Exercise goal: Write out the data exactly, every line included.

Data below:
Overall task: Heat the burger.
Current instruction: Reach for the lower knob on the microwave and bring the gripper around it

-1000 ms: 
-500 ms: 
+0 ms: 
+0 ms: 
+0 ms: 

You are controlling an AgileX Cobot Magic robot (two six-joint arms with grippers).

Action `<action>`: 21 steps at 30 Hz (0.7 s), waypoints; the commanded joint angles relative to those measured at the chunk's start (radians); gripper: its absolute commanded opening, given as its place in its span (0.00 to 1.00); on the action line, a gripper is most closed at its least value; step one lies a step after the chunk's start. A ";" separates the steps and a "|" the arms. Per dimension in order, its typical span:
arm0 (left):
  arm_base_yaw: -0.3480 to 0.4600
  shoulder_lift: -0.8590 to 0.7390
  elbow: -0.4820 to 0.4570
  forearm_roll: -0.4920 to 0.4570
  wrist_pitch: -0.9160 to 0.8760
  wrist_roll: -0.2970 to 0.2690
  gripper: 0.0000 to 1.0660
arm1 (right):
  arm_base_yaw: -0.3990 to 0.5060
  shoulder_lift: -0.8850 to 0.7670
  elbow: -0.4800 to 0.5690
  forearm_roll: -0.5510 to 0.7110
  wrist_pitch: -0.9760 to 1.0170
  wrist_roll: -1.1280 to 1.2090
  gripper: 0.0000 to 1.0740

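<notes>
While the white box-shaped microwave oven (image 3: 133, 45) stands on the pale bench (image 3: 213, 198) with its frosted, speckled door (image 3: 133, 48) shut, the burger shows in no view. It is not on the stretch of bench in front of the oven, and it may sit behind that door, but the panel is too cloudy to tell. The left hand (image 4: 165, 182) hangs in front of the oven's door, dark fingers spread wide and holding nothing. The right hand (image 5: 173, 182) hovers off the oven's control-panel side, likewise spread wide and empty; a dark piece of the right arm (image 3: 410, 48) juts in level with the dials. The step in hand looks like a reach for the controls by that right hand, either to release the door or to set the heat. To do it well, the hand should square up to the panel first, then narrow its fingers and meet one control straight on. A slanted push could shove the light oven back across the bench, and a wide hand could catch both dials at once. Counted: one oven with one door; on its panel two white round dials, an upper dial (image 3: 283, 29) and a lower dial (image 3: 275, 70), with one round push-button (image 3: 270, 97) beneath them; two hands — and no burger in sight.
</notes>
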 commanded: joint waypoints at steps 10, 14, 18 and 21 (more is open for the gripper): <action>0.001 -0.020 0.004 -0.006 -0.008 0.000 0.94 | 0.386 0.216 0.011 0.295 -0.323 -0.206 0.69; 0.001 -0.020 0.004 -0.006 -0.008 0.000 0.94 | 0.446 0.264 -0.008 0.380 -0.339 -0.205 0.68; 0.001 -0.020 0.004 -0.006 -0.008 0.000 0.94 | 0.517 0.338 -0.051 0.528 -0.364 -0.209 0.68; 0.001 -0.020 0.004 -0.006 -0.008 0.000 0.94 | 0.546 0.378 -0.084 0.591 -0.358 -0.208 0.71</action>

Worked solution:
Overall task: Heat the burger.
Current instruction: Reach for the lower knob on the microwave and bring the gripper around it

-1000 ms: 
-500 ms: 
+0 ms: 
+0 ms: 
+0 ms: 

You are controlling an AgileX Cobot Magic robot (two six-joint arms with grippers).

Action `<action>`: 21 steps at 30 Hz (0.7 s), waypoints; the commanded joint angles relative to those measured at the chunk's start (radians); gripper: its absolute commanded opening, given as its place in its span (0.00 to 1.00); on the action line, a gripper is most closed at its least value; step one lies a step after the chunk's start. A ";" separates the steps and a "|" the arms. Per dimension in order, its typical span:
arm0 (left):
  arm_base_yaw: -0.3480 to 0.4600
  shoulder_lift: -0.8590 to 0.7390
  elbow: -0.4820 to 0.4570
  forearm_roll: -0.4920 to 0.4570
  wrist_pitch: -0.9160 to 0.8760
  wrist_roll: -0.2970 to 0.2690
  gripper: 0.0000 to 1.0660
arm1 (right):
  arm_base_yaw: -0.3990 to 0.5060
  shoulder_lift: -0.8850 to 0.7670
  elbow: -0.4800 to 0.5690
  forearm_roll: -0.5510 to 0.7110
  wrist_pitch: -0.9760 to 1.0170
  wrist_roll: -1.1280 to 1.2090
  gripper: 0.0000 to 1.0740

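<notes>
While the white box-shaped microwave oven (image 3: 133, 45) stands on the pale bench (image 3: 213, 198) with its frosted, speckled door (image 3: 133, 48) shut, the burger shows in no view. It is not on the stretch of bench in front of the oven, and it may sit behind that door, but the panel is too cloudy to tell. The left hand (image 4: 165, 182) hangs in front of the oven's door, dark fingers spread wide and holding nothing. The right hand (image 5: 173, 182) hovers off the oven's control-panel side, likewise spread wide and empty; a dark piece of the right arm (image 3: 410, 48) juts in level with the dials. The step in hand looks like a reach for the controls by that right hand, either to release the door or to set the heat. To do it well, the hand should square up to the panel first, then narrow its fingers and meet one control straight on. A slanted push could shove the light oven back across the bench, and a wide hand could catch both dials at once. Counted: one oven with one door; on its panel two white round dials, an upper dial (image 3: 283, 29) and a lower dial (image 3: 275, 70), with one round push-button (image 3: 270, 97) beneath them; two hands — and no burger in sight.
</notes>
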 commanded: joint waypoints at steps 10, 14, 18 and 21 (more is open for the gripper): <action>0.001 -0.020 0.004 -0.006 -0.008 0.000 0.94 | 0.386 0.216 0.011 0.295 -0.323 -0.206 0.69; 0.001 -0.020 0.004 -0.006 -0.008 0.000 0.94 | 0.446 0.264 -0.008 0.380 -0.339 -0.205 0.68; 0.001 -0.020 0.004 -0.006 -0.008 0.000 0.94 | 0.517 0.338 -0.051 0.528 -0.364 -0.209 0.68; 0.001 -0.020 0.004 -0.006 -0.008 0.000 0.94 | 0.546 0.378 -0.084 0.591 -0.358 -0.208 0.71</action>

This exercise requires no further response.